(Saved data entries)
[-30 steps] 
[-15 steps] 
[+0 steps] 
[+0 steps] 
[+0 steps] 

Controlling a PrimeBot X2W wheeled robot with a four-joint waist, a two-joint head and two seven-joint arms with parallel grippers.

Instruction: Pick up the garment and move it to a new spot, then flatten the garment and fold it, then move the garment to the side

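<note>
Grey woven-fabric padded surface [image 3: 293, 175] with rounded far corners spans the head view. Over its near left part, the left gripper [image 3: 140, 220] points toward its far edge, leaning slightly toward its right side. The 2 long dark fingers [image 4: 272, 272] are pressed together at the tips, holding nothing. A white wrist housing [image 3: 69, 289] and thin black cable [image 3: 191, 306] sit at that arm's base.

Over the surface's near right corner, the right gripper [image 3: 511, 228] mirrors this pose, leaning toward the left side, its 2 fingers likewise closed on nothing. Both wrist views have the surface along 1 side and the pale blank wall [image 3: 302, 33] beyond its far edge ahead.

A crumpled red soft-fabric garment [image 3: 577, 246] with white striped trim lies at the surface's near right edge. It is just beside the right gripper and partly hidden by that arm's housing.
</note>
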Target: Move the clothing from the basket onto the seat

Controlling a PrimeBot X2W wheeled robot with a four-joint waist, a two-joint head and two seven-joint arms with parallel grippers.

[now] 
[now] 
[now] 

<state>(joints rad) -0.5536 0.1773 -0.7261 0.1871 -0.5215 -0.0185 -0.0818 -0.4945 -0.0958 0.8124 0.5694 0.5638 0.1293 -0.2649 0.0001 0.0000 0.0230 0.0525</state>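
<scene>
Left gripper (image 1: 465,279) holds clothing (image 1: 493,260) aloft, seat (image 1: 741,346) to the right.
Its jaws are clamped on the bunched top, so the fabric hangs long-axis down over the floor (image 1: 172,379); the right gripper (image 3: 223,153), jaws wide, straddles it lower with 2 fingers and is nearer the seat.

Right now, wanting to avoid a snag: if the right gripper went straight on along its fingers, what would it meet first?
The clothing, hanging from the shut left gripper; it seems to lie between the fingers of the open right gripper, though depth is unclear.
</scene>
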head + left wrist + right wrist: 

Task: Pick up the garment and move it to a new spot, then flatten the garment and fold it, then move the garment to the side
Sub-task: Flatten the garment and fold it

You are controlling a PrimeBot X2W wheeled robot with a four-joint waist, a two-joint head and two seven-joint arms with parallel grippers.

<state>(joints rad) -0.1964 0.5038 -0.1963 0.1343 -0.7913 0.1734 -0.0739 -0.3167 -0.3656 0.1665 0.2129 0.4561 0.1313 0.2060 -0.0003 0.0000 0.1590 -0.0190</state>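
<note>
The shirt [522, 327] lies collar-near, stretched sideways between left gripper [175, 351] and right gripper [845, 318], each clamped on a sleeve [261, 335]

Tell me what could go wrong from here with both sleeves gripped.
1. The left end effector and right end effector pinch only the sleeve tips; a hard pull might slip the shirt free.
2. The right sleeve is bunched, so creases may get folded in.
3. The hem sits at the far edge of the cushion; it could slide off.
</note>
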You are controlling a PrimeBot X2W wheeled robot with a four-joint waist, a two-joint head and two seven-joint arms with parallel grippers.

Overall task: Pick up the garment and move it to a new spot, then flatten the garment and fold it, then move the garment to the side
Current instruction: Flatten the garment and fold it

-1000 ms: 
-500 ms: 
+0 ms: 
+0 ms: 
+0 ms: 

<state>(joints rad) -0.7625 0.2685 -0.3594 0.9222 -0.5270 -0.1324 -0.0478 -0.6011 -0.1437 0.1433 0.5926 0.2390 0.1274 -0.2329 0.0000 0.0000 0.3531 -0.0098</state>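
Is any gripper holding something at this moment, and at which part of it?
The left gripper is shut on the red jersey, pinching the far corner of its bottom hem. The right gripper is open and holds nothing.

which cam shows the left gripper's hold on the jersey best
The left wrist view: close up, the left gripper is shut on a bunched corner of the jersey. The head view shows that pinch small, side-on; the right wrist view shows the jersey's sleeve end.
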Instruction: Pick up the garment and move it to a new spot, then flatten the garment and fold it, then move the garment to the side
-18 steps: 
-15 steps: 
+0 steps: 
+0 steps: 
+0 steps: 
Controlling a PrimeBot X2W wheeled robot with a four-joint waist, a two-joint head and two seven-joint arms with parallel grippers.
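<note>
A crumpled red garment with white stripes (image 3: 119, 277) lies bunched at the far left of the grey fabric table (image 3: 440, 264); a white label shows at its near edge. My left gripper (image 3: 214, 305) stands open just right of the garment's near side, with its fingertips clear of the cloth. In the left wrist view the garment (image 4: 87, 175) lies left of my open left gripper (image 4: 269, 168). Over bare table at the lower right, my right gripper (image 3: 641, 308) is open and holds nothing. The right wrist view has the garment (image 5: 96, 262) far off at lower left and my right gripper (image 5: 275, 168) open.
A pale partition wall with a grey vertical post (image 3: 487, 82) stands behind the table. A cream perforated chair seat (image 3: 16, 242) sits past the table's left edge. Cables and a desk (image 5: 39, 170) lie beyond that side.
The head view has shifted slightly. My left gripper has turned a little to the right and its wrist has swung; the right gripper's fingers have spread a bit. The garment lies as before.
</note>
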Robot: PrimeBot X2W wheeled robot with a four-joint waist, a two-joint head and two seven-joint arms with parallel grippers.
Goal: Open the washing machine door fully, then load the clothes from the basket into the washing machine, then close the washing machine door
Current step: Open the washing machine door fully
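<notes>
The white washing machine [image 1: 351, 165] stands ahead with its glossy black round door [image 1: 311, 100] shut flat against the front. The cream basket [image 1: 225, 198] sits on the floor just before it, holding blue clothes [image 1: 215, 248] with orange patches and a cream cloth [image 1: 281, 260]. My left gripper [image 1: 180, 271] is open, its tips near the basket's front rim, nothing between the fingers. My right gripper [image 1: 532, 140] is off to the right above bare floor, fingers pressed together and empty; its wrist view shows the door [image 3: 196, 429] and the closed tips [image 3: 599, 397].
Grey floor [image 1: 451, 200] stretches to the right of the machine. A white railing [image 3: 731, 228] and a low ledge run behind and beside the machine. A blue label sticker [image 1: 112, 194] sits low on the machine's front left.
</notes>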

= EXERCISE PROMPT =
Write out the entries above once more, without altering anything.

= RESPONSE AREA =
[-30 steps] 
[-15 steps] 
[+0 steps] 
[+0 steps] 
[+0 steps] 

Controlling a PrimeBot X2W wheeled robot with a four-joint waist, a two-joint head and two seven-joint arms with parallel grippers.

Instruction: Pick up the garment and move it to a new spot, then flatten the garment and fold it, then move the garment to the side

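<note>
Grey woven-fabric padded surface [image 3: 293, 175] with rounded far corners spans the head view. Over its near left part, the left gripper [image 3: 140, 220] points toward its far edge, leaning slightly toward its right side. The 2 long dark fingers [image 4: 272, 272] are pressed together at the tips, holding nothing. A white wrist housing [image 3: 69, 289] and thin black cable [image 3: 191, 306] sit at that arm's base.

Over the surface's near right corner, the right gripper [image 3: 511, 228] mirrors this pose, leaning toward the left side, its 2 fingers likewise closed on nothing. Both wrist views have the surface along 1 side and the pale blank wall [image 3: 302, 33] beyond its far edge ahead.

A crumpled red soft-fabric garment [image 3: 577, 246] with white striped trim lies at the surface's near right edge. It is just beside the right gripper and partly hidden by that arm's housing.
</note>
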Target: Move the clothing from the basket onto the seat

Controlling a PrimeBot X2W wheeled robot with a four-joint waist, a two-joint head and two seven-joint arms with parallel grippers.

[now] 
[now] 
[now] 

<state>(joints rad) -0.5536 0.1773 -0.7261 0.1871 -0.5215 -0.0185 -0.0818 -0.4945 -0.0958 0.8124 0.5694 0.5638 0.1293 -0.2649 0.0001 0.0000 0.0230 0.0525</state>
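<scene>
Left gripper (image 1: 465,279) holds clothing (image 1: 493,260) aloft, seat (image 1: 741,346) to the right.
Its jaws are clamped on the bunched top, so the fabric hangs long-axis down over the floor (image 1: 172,379); the right gripper (image 3: 223,153), jaws wide, straddles it lower with 2 fingers and is nearer the seat.

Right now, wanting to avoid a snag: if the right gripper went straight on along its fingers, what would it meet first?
The clothing, hanging from the shut left gripper; it seems to lie between the fingers of the open right gripper, though depth is unclear.
</scene>
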head + left wrist + right wrist: 

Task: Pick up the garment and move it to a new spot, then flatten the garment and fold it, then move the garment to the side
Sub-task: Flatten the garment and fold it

You are controlling a PrimeBot X2W wheeled robot with a four-joint waist, a two-joint head and two seven-joint arms with parallel grippers.

<state>(joints rad) -0.1964 0.5038 -0.1963 0.1343 -0.7913 0.1734 -0.0739 -0.3167 -0.3656 0.1665 0.2129 0.4561 0.1313 0.2060 -0.0003 0.0000 0.1590 -0.0190</state>
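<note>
The shirt [522, 327] lies collar-near, stretched sideways between left gripper [175, 351] and right gripper [845, 318], each clamped on a sleeve [261, 335]

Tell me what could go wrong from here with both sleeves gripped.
1. The left end effector and right end effector pinch only the sleeve tips; a hard pull might slip the shirt free.
2. The right sleeve is bunched, so creases may get folded in.
3. The hem sits at the far edge of the cushion; it could slide off.
</note>
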You are controlling a PrimeBot X2W wheeled robot with a four-joint waist, a two-joint head and two seven-joint arms with parallel grippers.

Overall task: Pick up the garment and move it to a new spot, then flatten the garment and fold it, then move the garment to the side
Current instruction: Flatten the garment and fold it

-1000 ms: 
-500 ms: 
+0 ms: 
+0 ms: 
+0 ms: 

<state>(joints rad) -0.7625 0.2685 -0.3594 0.9222 -0.5270 -0.1324 -0.0478 -0.6011 -0.1437 0.1433 0.5926 0.2390 0.1274 -0.2329 0.0000 0.0000 0.3531 -0.0098</state>
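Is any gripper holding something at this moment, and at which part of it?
The left gripper is shut on the red jersey, pinching the far corner of its bottom hem. The right gripper is open and holds nothing.

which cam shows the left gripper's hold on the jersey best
The left wrist view: close up, the left gripper is shut on a bunched corner of the jersey. The head view shows that pinch small, side-on; the right wrist view shows the jersey's sleeve end.
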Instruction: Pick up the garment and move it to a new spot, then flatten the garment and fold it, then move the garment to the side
-18 steps: 
-15 steps: 
+0 steps: 
+0 steps: 
+0 steps: 
Controlling a PrimeBot X2W wheeled robot with a four-joint waist, a two-joint head and two seven-joint arms with parallel grippers.
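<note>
A crumpled red garment with white stripes (image 3: 119, 277) lies bunched at the far left of the grey fabric table (image 3: 440, 264); a white label shows at its near edge. My left gripper (image 3: 214, 305) stands open just right of the garment's near side, with its fingertips clear of the cloth. In the left wrist view the garment (image 4: 87, 175) lies left of my open left gripper (image 4: 269, 168). Over bare table at the lower right, my right gripper (image 3: 641, 308) is open and holds nothing. The right wrist view has the garment (image 5: 96, 262) far off at lower left and my right gripper (image 5: 275, 168) open.
A pale partition wall with a grey vertical post (image 3: 487, 82) stands behind the table. A cream perforated chair seat (image 3: 16, 242) sits past the table's left edge. Cables and a desk (image 5: 39, 170) lie beyond that side.
The head view has shifted slightly. My left gripper has turned a little to the right and its wrist has swung; the right gripper's fingers have spread a bit. The garment lies as before.
</note>
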Robot: PrimeBot X2W wheeled robot with a four-joint waist, a two-joint head and two seven-joint arms with parallel grippers.
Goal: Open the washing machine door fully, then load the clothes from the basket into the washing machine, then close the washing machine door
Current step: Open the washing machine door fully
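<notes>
The white washing machine [image 1: 351, 165] stands ahead with its glossy black round door [image 1: 311, 100] shut flat against the front. The cream basket [image 1: 225, 198] sits on the floor just before it, holding blue clothes [image 1: 215, 248] with orange patches and a cream cloth [image 1: 281, 260]. My left gripper [image 1: 180, 271] is open, its tips near the basket's front rim, nothing between the fingers. My right gripper [image 1: 532, 140] is off to the right above bare floor, fingers pressed together and empty; its wrist view shows the door [image 3: 196, 429] and the closed tips [image 3: 599, 397].
Grey floor [image 1: 451, 200] stretches to the right of the machine. A white railing [image 3: 731, 228] and a low ledge run behind and beside the machine. A blue label sticker [image 1: 112, 194] sits low on the machine's front left.
</notes>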

Nothing further remains to be added to the answer.